**EXERCISE DETAILS**
With pictures left out, write out exactly every line from the start of the data through the one that contains "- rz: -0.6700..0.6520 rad".

**SOURCE MATERIAL**
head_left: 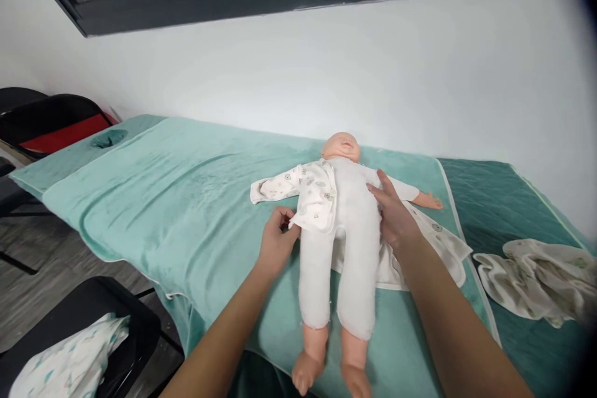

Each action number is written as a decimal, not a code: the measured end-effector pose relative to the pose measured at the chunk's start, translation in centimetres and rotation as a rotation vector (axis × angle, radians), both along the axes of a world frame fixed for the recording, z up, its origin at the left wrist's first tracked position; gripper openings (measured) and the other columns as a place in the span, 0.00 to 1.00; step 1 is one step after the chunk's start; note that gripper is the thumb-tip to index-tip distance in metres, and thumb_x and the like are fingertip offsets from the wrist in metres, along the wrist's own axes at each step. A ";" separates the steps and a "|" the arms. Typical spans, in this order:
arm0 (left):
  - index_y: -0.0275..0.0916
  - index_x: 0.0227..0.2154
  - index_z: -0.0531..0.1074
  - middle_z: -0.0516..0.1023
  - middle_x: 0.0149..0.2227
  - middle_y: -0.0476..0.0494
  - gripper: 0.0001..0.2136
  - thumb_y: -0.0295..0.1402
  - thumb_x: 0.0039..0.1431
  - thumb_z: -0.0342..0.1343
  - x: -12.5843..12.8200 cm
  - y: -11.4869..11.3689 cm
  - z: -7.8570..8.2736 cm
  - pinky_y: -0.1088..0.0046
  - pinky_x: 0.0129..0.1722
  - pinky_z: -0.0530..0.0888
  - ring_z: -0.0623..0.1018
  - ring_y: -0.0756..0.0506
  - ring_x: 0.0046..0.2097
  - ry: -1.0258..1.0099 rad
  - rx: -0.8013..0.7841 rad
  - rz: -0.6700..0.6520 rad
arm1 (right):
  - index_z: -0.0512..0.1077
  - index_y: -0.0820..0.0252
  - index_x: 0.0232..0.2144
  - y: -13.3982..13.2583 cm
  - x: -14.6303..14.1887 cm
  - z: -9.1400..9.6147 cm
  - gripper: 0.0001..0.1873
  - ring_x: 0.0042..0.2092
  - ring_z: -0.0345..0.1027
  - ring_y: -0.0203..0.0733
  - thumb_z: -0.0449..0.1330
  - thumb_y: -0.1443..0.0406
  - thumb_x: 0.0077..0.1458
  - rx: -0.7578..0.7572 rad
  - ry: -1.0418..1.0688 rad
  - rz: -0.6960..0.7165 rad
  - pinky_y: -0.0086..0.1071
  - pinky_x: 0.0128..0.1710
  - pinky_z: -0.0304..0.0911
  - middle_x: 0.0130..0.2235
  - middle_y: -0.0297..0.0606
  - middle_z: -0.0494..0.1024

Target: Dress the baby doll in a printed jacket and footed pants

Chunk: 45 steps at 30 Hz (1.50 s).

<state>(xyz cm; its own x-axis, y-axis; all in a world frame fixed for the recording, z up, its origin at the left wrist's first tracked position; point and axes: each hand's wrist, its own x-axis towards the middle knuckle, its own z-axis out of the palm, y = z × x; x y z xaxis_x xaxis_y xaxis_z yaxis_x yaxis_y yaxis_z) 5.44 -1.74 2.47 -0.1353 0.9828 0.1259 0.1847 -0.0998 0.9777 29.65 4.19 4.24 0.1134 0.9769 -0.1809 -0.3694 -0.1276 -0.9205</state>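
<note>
A baby doll (357, 217) with a white cloth body lies on its back, head toward the wall and feet toward me. One sleeve and front panel of a white printed baby shirt (318, 196) cover its arm and chest on the left side. The rest of the shirt spreads out under the doll to the right, where the doll's arm is bare of it. My left hand (278, 237) pinches the lower corner of the shirt's left panel. My right hand (394, 211) rests against the doll's side, fingers stretched and apart.
A green towel (205, 199) covers the long bed against the white wall (298, 74). Crumpled pale clothing (536, 280) lies at the right. A black chair (125, 305) with a printed cloth (74, 360) stands at the lower left, and more black chairs (60, 118) behind.
</note>
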 end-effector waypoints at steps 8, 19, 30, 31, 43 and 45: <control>0.42 0.30 0.64 0.67 0.30 0.50 0.05 0.28 0.56 0.56 -1.2 -4.0 -0.9 0.70 0.36 0.65 0.67 0.48 0.33 0.070 0.146 -0.141 | 0.52 0.39 0.68 0.1 0.1 -0.3 0.46 0.61 0.66 0.45 0.68 0.56 0.51 -0.013 -0.053 0.000 0.38 0.56 0.71 0.67 0.31 0.62; 0.42 0.50 0.69 0.74 0.53 0.39 0.14 0.36 0.65 0.48 -8.0 4.1 -0.8 0.60 0.57 0.66 0.71 0.40 0.56 0.557 0.205 0.262 | 0.53 0.41 0.68 0.2 0.1 -0.5 0.46 0.64 0.62 0.48 0.68 0.55 0.51 -0.012 -0.068 -0.020 0.37 0.57 0.69 0.67 0.33 0.61; 0.46 0.55 0.72 0.76 0.51 0.37 0.21 0.36 0.58 0.56 -8.8 7.1 -1.2 0.54 0.52 0.68 0.72 0.32 0.53 0.867 0.053 0.348 | 0.53 0.39 0.67 0.1 0.0 -0.3 0.46 0.62 0.65 0.49 0.68 0.54 0.50 -0.020 -0.076 -0.021 0.41 0.58 0.69 0.65 0.32 0.66; 0.46 0.54 0.73 0.77 0.48 0.37 0.20 0.36 0.58 0.56 -8.9 7.2 -1.2 0.55 0.50 0.68 0.72 0.33 0.51 0.869 0.059 0.354 | 0.53 0.40 0.68 0.1 0.0 -0.3 0.47 0.62 0.65 0.48 0.68 0.55 0.50 -0.017 -0.075 -0.019 0.40 0.57 0.70 0.65 0.32 0.66; 0.43 0.43 0.76 0.73 0.43 0.41 0.15 0.25 0.57 0.48 -9.6 8.1 -0.8 0.66 0.45 0.70 0.74 0.42 0.44 0.631 0.220 0.522 | 0.52 0.42 0.68 0.0 0.1 -0.3 0.47 0.62 0.64 0.49 0.68 0.55 0.51 -0.007 -0.066 -0.018 0.37 0.56 0.70 0.65 0.33 0.65; 0.42 0.46 0.75 0.73 0.46 0.40 0.19 0.23 0.56 0.47 -9.6 8.2 -0.9 0.66 0.48 0.70 0.74 0.41 0.49 0.650 0.195 0.517 | 0.52 0.43 0.68 0.0 0.1 -0.3 0.48 0.63 0.64 0.48 0.69 0.55 0.50 -0.003 -0.067 -0.016 0.36 0.56 0.70 0.66 0.33 0.64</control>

**ANSWER FOR THIS EXERCISE**
head_left: 

Each action number is written as a decimal, not a code: the measured end-effector pose relative to the pose measured at the chunk's start, translation in centimetres and rotation as a rotation vector (axis × angle, radians), both along the axes of a world frame fixed for the recording, z up, its origin at the left wrist's first tracked position; gripper openings (measured) and the other columns as a place in the span, 0.00 to 1.00; step 1 is one step after the chunk's start; note that gripper is the thumb-tip to index-tip distance in metres, and thumb_x and the like are fingertip offsets from the wrist in metres, along the wrist's own axes at each step. A ";" separates the steps and a "|" the arms. Typical spans, in this order:
arm0 (left):
  - index_y: -0.0275..0.0916
  - index_x: 0.0227..0.2154
  - index_z: -0.0531..0.1074
  - middle_z: -0.0516..0.1023
  - middle_x: 0.0149..0.2227
  - middle_y: -0.0476..0.0494
  - gripper: 0.0001..0.2136
  - thumb_y: -0.0295..0.1402
  - thumb_x: 0.0039..0.1431
  - thumb_z: -0.0342..0.1343
  - x: -12.5843..12.8200 cm
  - y: -11.4869..11.3689 cm
  - z: -7.8570..8.2736 cm
  - pinky_y: -0.1088..0.0046
  - pinky_x: 0.0129..0.1722
  - pinky_z: -0.0530..0.0888
  - ring_z: -0.0623..0.1018
  - ring_y: -0.0756..0.0506
  - ring_x: 0.0046..0.2097
  - ry: -1.0258..1.0099 rad
  - rx: -0.8013..0.7841 rad
  - rz: -0.6700..0.6520 rad

Output is complete for this exercise.